**Collected data**.
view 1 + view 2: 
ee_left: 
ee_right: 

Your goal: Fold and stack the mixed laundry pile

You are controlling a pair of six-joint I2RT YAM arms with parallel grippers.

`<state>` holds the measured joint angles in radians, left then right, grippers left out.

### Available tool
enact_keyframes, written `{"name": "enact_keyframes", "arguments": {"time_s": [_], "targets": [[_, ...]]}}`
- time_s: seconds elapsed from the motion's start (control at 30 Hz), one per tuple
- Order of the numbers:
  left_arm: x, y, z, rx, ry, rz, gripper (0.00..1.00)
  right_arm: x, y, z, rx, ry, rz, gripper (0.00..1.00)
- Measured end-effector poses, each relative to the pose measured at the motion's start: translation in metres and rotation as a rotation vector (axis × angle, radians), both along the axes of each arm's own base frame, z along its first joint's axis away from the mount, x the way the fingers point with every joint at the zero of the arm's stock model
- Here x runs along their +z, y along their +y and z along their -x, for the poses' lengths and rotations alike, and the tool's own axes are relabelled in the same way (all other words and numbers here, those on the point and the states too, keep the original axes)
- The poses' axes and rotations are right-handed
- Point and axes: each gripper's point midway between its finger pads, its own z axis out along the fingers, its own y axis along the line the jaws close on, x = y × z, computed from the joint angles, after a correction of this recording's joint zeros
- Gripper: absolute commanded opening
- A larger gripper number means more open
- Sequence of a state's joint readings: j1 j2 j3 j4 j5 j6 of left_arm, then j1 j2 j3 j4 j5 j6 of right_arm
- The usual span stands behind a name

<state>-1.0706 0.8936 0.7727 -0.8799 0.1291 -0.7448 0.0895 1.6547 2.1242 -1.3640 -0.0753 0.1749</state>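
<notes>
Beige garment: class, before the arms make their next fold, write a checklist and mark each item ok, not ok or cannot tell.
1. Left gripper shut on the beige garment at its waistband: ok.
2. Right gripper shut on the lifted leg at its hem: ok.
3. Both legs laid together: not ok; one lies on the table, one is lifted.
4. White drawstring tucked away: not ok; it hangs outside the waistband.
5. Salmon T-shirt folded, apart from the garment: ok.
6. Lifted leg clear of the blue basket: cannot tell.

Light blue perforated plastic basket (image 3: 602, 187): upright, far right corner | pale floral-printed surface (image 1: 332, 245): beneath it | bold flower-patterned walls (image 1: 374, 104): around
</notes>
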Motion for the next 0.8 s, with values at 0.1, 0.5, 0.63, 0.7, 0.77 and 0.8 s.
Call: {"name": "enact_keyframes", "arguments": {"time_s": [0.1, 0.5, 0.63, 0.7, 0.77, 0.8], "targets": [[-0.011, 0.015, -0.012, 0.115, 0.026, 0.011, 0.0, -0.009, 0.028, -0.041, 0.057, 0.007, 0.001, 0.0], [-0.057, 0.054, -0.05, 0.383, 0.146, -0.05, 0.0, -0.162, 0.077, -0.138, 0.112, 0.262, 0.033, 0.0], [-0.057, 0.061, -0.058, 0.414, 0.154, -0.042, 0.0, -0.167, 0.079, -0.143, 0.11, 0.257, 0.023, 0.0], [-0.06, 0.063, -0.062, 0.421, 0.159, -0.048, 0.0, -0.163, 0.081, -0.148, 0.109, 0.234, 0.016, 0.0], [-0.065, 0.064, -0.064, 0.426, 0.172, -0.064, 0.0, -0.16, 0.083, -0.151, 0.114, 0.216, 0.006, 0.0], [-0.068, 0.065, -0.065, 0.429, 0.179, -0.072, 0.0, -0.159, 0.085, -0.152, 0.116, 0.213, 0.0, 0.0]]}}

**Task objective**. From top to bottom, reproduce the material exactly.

**Problem solution**.
view 1 + view 2: 
ee_left: 
ee_right: 

Your goal: Fold and stack the mixed laundry pile

You are controlling a pair of six-joint I2RT YAM arms with parallel grippers.

`<state>` holds the measured joint angles in radians, left then right, grippers left out.

### Available tool
enact_keyframes, written `{"name": "enact_keyframes", "arguments": {"time_s": [_], "targets": [[_, ...]]}}`
- time_s: seconds elapsed from the motion's start (control at 30 Hz), one per tuple
- Order of the numbers:
  left_arm: x, y, z, rx, ry, rz, gripper (0.00..1.00)
  right_arm: x, y, z, rx, ry, rz, gripper (0.00..1.00)
- Measured end-effector poses, each relative to the pose measured at the motion's start: translation in metres and rotation as a rotation vector (axis × angle, radians), both along the axes of each arm's own base frame, z along its first joint's axis away from the mount, x the way the fingers point with every joint at the zero of the arm's stock model
- Here x runs along their +z, y along their +y and z along their -x, for the poses' lengths and rotations alike, and the tool's own axes are relabelled in the same way (all other words and numbers here, those on the point and the states too, keep the original axes)
- The poses' axes and rotations are right-handed
- Point and axes: each gripper's point midway between its finger pads, its own z axis out along the fingers, its own y axis along the line the jaws close on, x = y × z, computed from the joint angles, after a correction of this recording's joint zeros
- Gripper: absolute commanded opening
- A larger gripper number means more open
- Sequence of a state's joint readings: j1 j2 j3 j4 j5 j6 of left_arm, then j1 j2 j3 j4 j5 j6 of right_arm
- The usual span stands behind a name

<state>-1.0706 0.8936 0.7727 -0.8799 0.1291 -0.7448 0.0895 1.6547 2.1242 -1.3640 -0.0753 0.1749</state>
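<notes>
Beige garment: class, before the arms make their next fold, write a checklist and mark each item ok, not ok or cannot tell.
1. Left gripper shut on the beige garment at its waistband: ok.
2. Right gripper shut on the lifted leg at its hem: ok.
3. Both legs laid together: not ok; one lies on the table, one is lifted.
4. White drawstring tucked away: not ok; it hangs outside the waistband.
5. Salmon T-shirt folded, apart from the garment: ok.
6. Lifted leg clear of the blue basket: cannot tell.

Light blue perforated plastic basket (image 3: 602, 187): upright, far right corner | pale floral-printed surface (image 1: 332, 245): beneath it | bold flower-patterned walls (image 1: 374, 104): around
</notes>
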Motion for the next 0.8 s, with values at 0.1, 0.5, 0.63, 0.7, 0.77 and 0.8 s.
Call: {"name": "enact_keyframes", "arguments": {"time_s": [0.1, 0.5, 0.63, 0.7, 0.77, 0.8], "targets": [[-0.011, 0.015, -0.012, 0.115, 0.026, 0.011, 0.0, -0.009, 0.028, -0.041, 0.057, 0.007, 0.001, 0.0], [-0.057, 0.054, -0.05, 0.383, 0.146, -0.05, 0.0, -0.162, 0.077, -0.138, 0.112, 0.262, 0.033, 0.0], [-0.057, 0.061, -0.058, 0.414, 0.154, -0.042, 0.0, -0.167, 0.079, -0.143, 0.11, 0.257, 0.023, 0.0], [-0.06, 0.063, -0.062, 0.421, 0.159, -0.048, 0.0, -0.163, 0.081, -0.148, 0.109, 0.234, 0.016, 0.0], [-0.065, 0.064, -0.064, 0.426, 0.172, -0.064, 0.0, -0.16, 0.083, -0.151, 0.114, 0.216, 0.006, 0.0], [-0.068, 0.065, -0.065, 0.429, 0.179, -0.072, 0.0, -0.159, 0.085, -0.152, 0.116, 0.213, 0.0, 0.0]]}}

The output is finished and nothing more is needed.